## [Exercise]
What this exercise calls for is an exact copy of the data.
+ + +
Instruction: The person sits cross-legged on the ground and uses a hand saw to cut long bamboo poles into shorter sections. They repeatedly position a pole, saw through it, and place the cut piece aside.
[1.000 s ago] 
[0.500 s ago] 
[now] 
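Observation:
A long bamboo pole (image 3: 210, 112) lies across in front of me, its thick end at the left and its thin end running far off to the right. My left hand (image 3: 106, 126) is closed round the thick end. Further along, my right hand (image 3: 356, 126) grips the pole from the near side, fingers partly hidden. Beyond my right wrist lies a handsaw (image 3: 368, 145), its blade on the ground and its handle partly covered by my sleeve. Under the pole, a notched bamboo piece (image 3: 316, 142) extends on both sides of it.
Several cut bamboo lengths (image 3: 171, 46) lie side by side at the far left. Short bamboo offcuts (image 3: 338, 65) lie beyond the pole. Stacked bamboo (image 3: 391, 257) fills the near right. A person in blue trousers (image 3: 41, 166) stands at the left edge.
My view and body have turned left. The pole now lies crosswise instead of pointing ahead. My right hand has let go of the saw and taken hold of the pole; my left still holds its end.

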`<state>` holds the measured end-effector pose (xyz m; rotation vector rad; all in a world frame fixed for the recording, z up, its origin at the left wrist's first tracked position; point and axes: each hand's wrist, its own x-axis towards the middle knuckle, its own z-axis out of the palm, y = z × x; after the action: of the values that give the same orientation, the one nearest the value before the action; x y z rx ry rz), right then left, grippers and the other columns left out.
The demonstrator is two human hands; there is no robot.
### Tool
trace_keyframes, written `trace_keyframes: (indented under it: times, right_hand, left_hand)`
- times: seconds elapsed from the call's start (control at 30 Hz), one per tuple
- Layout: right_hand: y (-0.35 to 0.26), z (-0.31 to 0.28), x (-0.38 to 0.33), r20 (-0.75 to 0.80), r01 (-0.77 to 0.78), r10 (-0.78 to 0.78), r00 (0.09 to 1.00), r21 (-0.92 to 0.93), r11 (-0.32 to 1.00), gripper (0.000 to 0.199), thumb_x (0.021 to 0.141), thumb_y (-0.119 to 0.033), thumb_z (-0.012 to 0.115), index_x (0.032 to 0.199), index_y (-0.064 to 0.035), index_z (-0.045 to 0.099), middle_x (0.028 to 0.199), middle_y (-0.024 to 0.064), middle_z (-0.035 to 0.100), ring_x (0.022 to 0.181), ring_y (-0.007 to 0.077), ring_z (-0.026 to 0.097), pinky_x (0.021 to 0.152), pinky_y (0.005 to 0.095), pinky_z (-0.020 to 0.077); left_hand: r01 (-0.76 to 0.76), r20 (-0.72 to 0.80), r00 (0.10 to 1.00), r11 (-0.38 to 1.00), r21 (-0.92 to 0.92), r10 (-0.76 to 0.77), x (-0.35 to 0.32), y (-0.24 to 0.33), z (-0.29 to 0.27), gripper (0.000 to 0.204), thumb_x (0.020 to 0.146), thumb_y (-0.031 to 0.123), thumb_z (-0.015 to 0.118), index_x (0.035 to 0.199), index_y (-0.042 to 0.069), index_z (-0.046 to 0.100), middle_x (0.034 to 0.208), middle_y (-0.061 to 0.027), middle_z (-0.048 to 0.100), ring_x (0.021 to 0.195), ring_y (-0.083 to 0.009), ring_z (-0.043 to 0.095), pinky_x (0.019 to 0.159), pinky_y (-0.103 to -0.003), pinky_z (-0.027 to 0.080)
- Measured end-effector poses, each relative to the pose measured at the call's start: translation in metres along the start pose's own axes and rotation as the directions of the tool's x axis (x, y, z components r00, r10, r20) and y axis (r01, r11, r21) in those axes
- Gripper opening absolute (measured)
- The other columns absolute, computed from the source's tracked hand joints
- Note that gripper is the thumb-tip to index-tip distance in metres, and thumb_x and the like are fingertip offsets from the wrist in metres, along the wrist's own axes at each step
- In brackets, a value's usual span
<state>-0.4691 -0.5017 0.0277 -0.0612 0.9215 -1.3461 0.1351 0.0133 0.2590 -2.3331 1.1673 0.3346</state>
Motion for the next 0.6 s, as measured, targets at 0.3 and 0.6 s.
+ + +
## [Task response]
Instruction: The person sits cross-legged on the ground and uses a hand saw to cut long bamboo poles into shorter sections. They repeatedly position a pole, saw through it, and place the cut piece aside.
[1.000 s ago] 
[0.500 s ago] 
[now] 
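Observation:
A long bamboo pole (image 3: 210, 112) lies across in front of me, its thick end at the left and its thin end running far off to the right. My left hand (image 3: 106, 126) is closed round the thick end. Further along, my right hand (image 3: 356, 126) grips the pole from the near side, fingers partly hidden. Beyond my right wrist lies a handsaw (image 3: 368, 145), its blade on the ground and its handle partly covered by my sleeve. Under the pole, a notched bamboo piece (image 3: 316, 142) extends on both sides of it.
Several cut bamboo lengths (image 3: 171, 46) lie side by side at the far left. Short bamboo offcuts (image 3: 338, 65) lie beyond the pole. Stacked bamboo (image 3: 391, 257) fills the near right. A person in blue trousers (image 3: 41, 166) stands at the left edge.
My view and body have turned left. The pole now lies crosswise instead of pointing ahead. My right hand has let go of the saw and taken hold of the pole; my left still holds its end.
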
`<state>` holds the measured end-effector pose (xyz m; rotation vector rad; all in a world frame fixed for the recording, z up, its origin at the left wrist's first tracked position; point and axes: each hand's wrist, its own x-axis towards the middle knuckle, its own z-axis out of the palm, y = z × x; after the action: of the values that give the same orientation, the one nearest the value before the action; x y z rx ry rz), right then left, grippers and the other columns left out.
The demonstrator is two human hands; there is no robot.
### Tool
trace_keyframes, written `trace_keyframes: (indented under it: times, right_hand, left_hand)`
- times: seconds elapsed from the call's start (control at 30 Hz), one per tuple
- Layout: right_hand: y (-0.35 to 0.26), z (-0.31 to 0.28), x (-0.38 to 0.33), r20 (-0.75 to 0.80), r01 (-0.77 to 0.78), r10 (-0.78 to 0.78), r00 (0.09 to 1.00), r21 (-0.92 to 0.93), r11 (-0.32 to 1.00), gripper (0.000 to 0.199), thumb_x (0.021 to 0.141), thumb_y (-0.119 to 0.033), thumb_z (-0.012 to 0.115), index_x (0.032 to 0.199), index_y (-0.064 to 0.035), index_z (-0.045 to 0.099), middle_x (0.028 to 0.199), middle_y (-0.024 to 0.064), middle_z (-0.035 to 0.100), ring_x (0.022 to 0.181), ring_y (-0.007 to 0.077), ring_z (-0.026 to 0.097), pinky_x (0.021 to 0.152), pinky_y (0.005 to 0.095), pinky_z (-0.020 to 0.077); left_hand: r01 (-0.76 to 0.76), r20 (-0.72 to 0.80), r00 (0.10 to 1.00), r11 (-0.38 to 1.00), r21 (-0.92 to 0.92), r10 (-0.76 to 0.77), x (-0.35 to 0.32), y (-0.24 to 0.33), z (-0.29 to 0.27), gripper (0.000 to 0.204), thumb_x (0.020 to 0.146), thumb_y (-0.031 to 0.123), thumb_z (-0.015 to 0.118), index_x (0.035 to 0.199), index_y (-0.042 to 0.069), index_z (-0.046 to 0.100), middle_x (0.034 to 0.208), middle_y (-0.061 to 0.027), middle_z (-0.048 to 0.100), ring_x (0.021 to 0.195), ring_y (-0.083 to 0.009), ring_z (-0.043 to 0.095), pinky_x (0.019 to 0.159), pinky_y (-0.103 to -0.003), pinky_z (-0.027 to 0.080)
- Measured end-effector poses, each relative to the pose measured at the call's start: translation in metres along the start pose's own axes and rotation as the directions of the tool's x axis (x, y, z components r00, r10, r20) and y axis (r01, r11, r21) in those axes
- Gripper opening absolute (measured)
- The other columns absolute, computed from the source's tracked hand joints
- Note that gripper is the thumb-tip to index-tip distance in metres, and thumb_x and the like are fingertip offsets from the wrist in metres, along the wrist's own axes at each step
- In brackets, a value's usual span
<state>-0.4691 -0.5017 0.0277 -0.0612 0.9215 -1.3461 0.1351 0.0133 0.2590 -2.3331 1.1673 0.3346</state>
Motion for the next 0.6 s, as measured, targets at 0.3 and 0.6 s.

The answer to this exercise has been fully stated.